>>
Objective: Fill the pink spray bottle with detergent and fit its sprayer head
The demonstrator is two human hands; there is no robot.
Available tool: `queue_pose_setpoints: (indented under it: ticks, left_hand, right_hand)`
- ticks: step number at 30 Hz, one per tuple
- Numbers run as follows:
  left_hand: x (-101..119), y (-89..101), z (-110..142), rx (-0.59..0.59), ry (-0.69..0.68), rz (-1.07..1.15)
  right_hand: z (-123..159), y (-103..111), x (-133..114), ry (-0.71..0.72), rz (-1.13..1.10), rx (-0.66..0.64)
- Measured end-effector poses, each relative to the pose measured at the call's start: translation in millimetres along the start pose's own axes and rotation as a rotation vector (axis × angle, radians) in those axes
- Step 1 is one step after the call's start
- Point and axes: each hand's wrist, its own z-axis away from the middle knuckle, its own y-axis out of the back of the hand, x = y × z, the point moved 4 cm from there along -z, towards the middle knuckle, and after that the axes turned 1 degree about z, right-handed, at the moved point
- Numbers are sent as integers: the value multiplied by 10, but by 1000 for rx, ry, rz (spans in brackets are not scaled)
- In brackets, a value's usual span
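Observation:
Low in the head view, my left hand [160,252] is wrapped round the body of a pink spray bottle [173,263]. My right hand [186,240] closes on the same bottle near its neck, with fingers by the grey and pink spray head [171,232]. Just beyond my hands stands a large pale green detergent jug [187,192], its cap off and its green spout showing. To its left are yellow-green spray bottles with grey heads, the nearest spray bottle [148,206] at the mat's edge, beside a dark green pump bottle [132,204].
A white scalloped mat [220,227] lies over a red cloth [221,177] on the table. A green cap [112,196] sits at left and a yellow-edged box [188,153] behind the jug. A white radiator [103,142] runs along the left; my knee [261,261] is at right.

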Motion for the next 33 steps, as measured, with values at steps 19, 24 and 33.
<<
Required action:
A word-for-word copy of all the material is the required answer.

Solution to the exercise:
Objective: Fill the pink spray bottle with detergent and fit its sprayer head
The demonstrator is two human hands; there is no robot.
Available tool: `queue_pose_setpoints: (indented under it: ticks, left_hand, right_hand)`
- ticks: step number at 30 Hz, one per tuple
- Numbers run as follows:
  left_hand: x (-101..119), y (-89..101), z (-110..142), rx (-0.59..0.59), ry (-0.69..0.68), rz (-1.07..1.15)
  right_hand: z (-123..159), y (-103..111), x (-133..114), ry (-0.71..0.72), rz (-1.13..1.10), rx (-0.66..0.64)
- Measured end-effector poses, each relative to the pose measured at the call's start: translation in millimetres along the start pose's own axes and rotation as a rotation vector (axis × angle, radians) in those axes
- Step 1 is one step after the call's start
- Point and axes: each hand's wrist, its own z-axis away from the middle knuckle, its own y-axis out of the back of the hand, x = y × z, the point moved 4 cm from there along -z, towards the middle knuckle, and after that the axes turned 1 degree about z, right-handed, at the moved point
- Numbers are sent as integers: the value multiplied by 10, but by 1000 for rx, ry, rz (spans in brackets are not scaled)
- In brackets, a value's usual span
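Observation:
Low in the head view, my left hand [160,252] is wrapped round the body of a pink spray bottle [173,263]. My right hand [186,240] closes on the same bottle near its neck, with fingers by the grey and pink spray head [171,232]. Just beyond my hands stands a large pale green detergent jug [187,192], its cap off and its green spout showing. To its left are yellow-green spray bottles with grey heads, the nearest spray bottle [148,206] at the mat's edge, beside a dark green pump bottle [132,204].
A white scalloped mat [220,227] lies over a red cloth [221,177] on the table. A green cap [112,196] sits at left and a yellow-edged box [188,153] behind the jug. A white radiator [103,142] runs along the left; my knee [261,261] is at right.
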
Motion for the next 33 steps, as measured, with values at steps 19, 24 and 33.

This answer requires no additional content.